▸ WORK ITEM
Every record is to be transcribed exactly as written.

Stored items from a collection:
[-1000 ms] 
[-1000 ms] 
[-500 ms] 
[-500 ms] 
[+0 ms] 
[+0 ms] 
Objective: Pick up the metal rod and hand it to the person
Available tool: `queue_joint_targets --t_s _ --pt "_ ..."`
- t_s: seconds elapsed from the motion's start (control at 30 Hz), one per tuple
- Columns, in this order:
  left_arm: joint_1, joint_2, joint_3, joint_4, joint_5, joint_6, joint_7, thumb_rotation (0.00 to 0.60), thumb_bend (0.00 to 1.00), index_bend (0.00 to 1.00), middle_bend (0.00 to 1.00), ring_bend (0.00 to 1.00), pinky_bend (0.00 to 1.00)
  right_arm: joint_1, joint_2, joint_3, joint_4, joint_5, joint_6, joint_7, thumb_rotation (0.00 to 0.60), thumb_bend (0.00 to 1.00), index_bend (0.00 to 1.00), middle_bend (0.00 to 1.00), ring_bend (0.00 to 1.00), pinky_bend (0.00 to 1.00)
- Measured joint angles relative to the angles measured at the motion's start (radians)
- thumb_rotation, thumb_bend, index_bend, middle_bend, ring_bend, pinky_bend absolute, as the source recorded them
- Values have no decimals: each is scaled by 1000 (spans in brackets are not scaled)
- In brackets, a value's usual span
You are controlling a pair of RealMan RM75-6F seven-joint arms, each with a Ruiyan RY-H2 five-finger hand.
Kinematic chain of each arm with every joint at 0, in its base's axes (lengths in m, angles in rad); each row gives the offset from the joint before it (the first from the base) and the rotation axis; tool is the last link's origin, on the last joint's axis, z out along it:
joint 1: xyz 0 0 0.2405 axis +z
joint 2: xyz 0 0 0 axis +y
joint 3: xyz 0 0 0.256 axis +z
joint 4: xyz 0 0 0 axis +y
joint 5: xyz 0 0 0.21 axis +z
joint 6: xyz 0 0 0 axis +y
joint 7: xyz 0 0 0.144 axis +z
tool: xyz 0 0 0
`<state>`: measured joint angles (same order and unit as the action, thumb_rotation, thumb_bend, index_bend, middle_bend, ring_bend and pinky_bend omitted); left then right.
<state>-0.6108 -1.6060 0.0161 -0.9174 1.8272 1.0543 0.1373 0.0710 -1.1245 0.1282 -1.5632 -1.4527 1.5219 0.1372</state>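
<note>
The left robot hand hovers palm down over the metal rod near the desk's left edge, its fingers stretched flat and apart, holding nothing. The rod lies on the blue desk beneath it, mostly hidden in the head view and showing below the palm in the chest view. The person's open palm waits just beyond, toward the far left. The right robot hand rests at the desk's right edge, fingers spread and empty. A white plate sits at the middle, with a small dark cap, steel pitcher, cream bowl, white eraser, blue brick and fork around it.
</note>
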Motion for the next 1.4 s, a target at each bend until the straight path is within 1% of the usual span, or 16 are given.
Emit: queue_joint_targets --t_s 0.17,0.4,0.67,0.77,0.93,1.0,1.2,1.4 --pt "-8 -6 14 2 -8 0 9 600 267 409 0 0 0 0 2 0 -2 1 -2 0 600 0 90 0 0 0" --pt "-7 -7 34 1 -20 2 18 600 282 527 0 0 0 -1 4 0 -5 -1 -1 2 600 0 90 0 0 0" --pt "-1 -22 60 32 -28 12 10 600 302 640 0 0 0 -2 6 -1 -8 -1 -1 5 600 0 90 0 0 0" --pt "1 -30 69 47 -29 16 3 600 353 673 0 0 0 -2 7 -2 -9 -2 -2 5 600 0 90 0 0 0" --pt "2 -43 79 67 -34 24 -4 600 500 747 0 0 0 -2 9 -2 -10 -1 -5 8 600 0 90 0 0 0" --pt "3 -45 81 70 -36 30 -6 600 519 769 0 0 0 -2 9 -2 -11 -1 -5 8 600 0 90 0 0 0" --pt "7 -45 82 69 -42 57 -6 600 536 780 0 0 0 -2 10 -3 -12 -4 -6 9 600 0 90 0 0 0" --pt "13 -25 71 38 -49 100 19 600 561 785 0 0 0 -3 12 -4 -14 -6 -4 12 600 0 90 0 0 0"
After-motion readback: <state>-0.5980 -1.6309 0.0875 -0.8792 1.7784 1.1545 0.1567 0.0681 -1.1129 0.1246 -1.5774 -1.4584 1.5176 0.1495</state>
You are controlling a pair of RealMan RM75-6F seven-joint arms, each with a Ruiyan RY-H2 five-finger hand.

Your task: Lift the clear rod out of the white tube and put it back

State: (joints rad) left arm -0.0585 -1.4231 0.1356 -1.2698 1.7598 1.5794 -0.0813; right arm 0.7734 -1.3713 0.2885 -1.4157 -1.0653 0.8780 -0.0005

▸ RESULT OF THIS TASK
[-1000 ms] 
[-1000 ms] 
[-500 ms] 
[-500 ms] 
[+0 ms] 
[+0 ms] 
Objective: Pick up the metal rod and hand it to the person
Available tool: `queue_joint_targets --t_s _ --pt "_ ..."`
- t_s: seconds elapsed from the motion's start (control at 30 Hz), one per tuple
- Columns, in this order:
  left_arm: joint_1, joint_2, joint_3, joint_4, joint_5, joint_6, joint_7, thumb_rotation (0.00 to 0.60), thumb_bend (0.00 to 1.00), index_bend (0.00 to 1.00), middle_bend (0.00 to 1.00), ring_bend (0.00 to 1.00), pinky_bend (0.00 to 1.00)
  right_arm: joint_1, joint_2, joint_3, joint_4, joint_5, joint_6, joint_7, thumb_rotation (0.00 to 0.60), thumb_bend (0.00 to 1.00), index_bend (0.00 to 1.00), middle_bend (0.00 to 1.00), ring_bend (0.00 to 1.00), pinky_bend (0.00 to 1.00)
- Measured joint angles relative to the angles measured at the motion's start (radians)
- thumb_rotation, thumb_bend, index_bend, middle_bend, ring_bend, pinky_bend absolute, as the source recorded them
- Values have no decimals: each is scaled by 1000 (spans in brackets are not scaled)
- In brackets, a value's usual span
You are controlling a pair of RealMan RM75-6F seven-joint arms, each with a Ruiyan RY-H2 five-finger hand.
Kinematic chain of each arm with every joint at 0, in its base's axes (lengths in m, angles in rad); each row gives the offset from the joint before it (the first from the base) and the rotation axis; tool is the last link's origin, on the last joint's axis, z out along it:
joint 1: xyz 0 0 0.2405 axis +z
joint 2: xyz 0 0 0 axis +y
joint 3: xyz 0 0 0.256 axis +z
joint 4: xyz 0 0 0 axis +y
joint 5: xyz 0 0 0.21 axis +z
joint 6: xyz 0 0 0 axis +y
joint 7: xyz 0 0 0.144 axis +z
tool: xyz 0 0 0
`<state>`: measured joint angles (same order and unit as the action, thumb_rotation, thumb_bend, index_bend, middle_bend, ring_bend and pinky_bend omitted); left then right.
<state>-0.6108 -1.6060 0.0161 -0.9174 1.8272 1.0543 0.1373 0.0710 -1.1245 0.1282 -1.5632 -1.4527 1.5219 0.1372</state>
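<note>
The left robot hand hovers palm down over the metal rod near the desk's left edge, its fingers stretched flat and apart, holding nothing. The rod lies on the blue desk beneath it, mostly hidden in the head view and showing below the palm in the chest view. The person's open palm waits just beyond, toward the far left. The right robot hand rests at the desk's right edge, fingers spread and empty. A white plate sits at the middle, with a small dark cap, steel pitcher, cream bowl, white eraser, blue brick and fork around it.
</note>
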Motion for the next 1.4 s, a target at each bend until the straight path is within 1% of the usual span, or 16 are given.
Emit: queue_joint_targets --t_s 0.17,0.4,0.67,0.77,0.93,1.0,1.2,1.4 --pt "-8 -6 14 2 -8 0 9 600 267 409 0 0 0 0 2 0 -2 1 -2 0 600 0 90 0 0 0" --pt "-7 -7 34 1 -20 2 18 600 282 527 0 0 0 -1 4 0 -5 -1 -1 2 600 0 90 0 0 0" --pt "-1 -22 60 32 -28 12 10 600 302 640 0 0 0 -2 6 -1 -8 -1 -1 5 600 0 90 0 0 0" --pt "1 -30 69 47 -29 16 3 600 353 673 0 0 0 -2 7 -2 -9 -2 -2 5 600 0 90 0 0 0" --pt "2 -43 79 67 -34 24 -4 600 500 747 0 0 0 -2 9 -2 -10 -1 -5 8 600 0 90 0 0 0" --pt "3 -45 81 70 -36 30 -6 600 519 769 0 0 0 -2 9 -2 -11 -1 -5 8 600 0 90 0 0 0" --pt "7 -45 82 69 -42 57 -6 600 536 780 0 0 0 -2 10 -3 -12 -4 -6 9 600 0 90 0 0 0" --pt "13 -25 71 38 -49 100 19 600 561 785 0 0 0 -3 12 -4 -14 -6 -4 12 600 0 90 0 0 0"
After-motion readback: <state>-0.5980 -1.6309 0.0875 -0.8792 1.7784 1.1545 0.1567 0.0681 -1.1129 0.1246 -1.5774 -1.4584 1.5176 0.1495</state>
You are controlling a pair of RealMan RM75-6F seven-joint arms, each with a Ruiyan RY-H2 five-finger hand.

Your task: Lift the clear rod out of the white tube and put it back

State: (joints rad) left arm -0.0585 -1.4231 0.1356 -1.2698 1.7598 1.5794 -0.0813; right arm 0.7734 -1.3713 0.2885 -1.4157 -1.0653 0.8780 -0.0005

This output has come to an end.